LA VOZ DE ALARMA
Cuando los muchachos de la playa llegaron a la casa de Fendar, situada en lo más alto del poblado, notaron una extraña agitación a su alrededor. El señor, en medio del patio, ordenaba a gritos a sus soldados, y éstos iban de un lado para otro mientras terminaban de pertrecharse. En una cabaña, dos hombres repartían armas a los vecinos.
–¡Vienen los vikingos!¡Los vikingos! –vociferaban los jóvenes.
–¡Pues vaya noticia traéis! –dijo el anciano Roldrik– Más os vale ir a por armas y recibir las órdenes que tengan que daros los soldados. Hace ya rato que han dado la alarma desde la atalaya.
En un rincón, un hombre gesticulaba a la concurrencia que le rodeaba. Los jóvenes se acercaron a escuchar a Balgrind:
–Es una nave enorme, más grande que todas las que he visto nunca. La cabeza de dragón que la precede tiene la boca enorme, y el fuego parece refulgir entre sus fauces. Aún desde la costa, he podido ver los brillantes ojos del monstruo, y para mí que se movían como si estuviera vivo y no tallado. El cuerpo se extiende desde delante hacia atrás por los dos costados del barco, y en lugar de escamas, todo el maderamen aparece cubierto por algo que parecen flores, flores de todas las formas y colores. Y si es el metal de los escudos aquello que refulge al sol, estamos listos, pues por dentro y por fuera, y aún en los extremos más altos de los palos, se ven destellos plateados, como si todo el navío estuviera forrado de espejos...

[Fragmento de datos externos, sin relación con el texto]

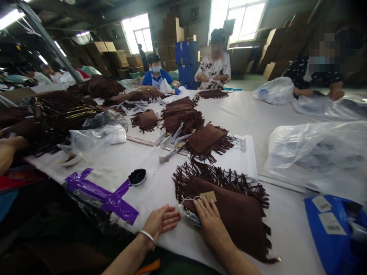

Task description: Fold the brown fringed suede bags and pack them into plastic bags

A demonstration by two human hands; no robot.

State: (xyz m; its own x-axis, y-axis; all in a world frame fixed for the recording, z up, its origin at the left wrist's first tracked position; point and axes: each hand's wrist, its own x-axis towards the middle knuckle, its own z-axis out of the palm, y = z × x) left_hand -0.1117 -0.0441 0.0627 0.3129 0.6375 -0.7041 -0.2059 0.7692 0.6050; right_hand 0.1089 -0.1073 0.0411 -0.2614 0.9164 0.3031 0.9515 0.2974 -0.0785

Los jóvenes ya no escucharon más. Sin esperar ninguna orden, volvieron corriendo hacia la playa, adelantando a muchos otros hombres y mujeres que se dirigían hacia allí. Quien más, quien menos, todos portaban algo con que defenderse: lanzas, hachas, machetes y arpones, sobre todo.
Cuando llegaron a las rocas cercanas a la playa, ya era difícil encontrar un sitio libre.
EL BARCO VARADO
Llegaron a tiempo para contemplar, atónitos, como el barco se iba deteniendo lentamente. De la cubierta no llegó ni un sólo grito, ni una sola orden de maniobra. En medio del más absoluto silencio, a un tiro de piedra, la nave quedó varada en las aguas poco profundas de la bahía. Como una sacudida, el miedo recorrió los corazones de todos los habitantes de la aldea, que agacharon las cabezas tras sus escondites, y se encomendaron a los dioses.
Todos esperaban de un momento a otro que una horda de salvajes vikingos se arrojara al mar desde la borda de aquel barco enorme. Tan cerca de la costa estaba, que ni siquiera iban a necesitar botes para el desembarco. Pasó el tiempo. Se podían contar las olas golpeando los costados de la nave, tal era el silencio que había. Hasta las gaviotas parecían esperar acontecimientos, pues tampoco se oían sus estridentes gritos. Nadie descendía del barco.
Entre las rocas del acantilado lloró un niño, pero enseguida calló. Su madre le amamantó presurosa para enmudecerlo. Los hombres habían asomado las cabezas, y se miraban unos a otros, con un interrogante en los ojos. ¿Porqué no atacaban los marinos vikingos?